• [Try it] Within the listing below, filter for "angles" and copy every matching line.
**** The input ****
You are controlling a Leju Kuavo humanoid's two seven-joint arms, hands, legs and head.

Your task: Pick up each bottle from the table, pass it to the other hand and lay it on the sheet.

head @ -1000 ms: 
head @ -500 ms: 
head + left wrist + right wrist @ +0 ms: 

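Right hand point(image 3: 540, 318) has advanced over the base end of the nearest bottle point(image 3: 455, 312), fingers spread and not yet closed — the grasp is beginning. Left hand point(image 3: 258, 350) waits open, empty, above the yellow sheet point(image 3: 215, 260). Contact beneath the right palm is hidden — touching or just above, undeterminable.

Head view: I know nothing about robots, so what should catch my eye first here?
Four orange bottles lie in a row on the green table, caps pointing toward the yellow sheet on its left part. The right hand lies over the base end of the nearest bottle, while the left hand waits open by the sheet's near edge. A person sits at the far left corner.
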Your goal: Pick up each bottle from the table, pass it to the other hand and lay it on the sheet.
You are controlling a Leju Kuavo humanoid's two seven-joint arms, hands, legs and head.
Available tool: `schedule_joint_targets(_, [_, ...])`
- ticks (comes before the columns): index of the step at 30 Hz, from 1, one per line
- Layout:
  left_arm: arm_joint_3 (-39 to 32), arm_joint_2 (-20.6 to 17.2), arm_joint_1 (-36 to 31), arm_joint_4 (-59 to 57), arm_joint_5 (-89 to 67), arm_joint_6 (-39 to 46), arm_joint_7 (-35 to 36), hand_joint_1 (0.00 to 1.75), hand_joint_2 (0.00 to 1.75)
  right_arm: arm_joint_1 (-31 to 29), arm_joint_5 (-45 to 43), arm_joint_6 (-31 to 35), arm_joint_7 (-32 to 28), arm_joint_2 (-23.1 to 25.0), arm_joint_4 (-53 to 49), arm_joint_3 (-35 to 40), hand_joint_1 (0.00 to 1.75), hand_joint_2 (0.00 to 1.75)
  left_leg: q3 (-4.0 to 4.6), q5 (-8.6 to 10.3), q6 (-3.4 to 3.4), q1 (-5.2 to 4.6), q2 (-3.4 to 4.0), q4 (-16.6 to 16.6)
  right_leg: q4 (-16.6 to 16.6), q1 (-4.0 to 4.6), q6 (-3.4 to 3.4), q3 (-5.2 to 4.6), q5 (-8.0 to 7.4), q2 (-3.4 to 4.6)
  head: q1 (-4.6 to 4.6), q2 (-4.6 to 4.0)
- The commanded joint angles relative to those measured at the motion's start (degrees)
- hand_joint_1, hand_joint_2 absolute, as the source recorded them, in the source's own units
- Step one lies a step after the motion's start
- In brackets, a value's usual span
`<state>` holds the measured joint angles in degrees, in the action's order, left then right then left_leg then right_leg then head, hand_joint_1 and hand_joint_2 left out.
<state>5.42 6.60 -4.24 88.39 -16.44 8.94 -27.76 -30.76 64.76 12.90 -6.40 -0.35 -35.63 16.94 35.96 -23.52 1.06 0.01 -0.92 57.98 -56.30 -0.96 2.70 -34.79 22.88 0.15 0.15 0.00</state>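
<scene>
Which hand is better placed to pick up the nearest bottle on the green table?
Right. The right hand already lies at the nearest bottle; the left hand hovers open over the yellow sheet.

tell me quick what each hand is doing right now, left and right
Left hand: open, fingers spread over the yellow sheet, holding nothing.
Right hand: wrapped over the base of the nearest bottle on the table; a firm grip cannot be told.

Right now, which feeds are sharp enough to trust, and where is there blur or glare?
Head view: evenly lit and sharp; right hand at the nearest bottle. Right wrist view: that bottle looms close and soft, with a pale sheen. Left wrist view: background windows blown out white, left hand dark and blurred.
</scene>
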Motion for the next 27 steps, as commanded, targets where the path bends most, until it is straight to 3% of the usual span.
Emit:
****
• [Exercise solution]
- The commanded joint angles relative to those measured at the motion's start (degrees)
`<state>` holds the measured joint angles in degrees, in the action's order, left then right then left_leg then right_leg then head, hand_joint_1 and hand_joint_2 left out.

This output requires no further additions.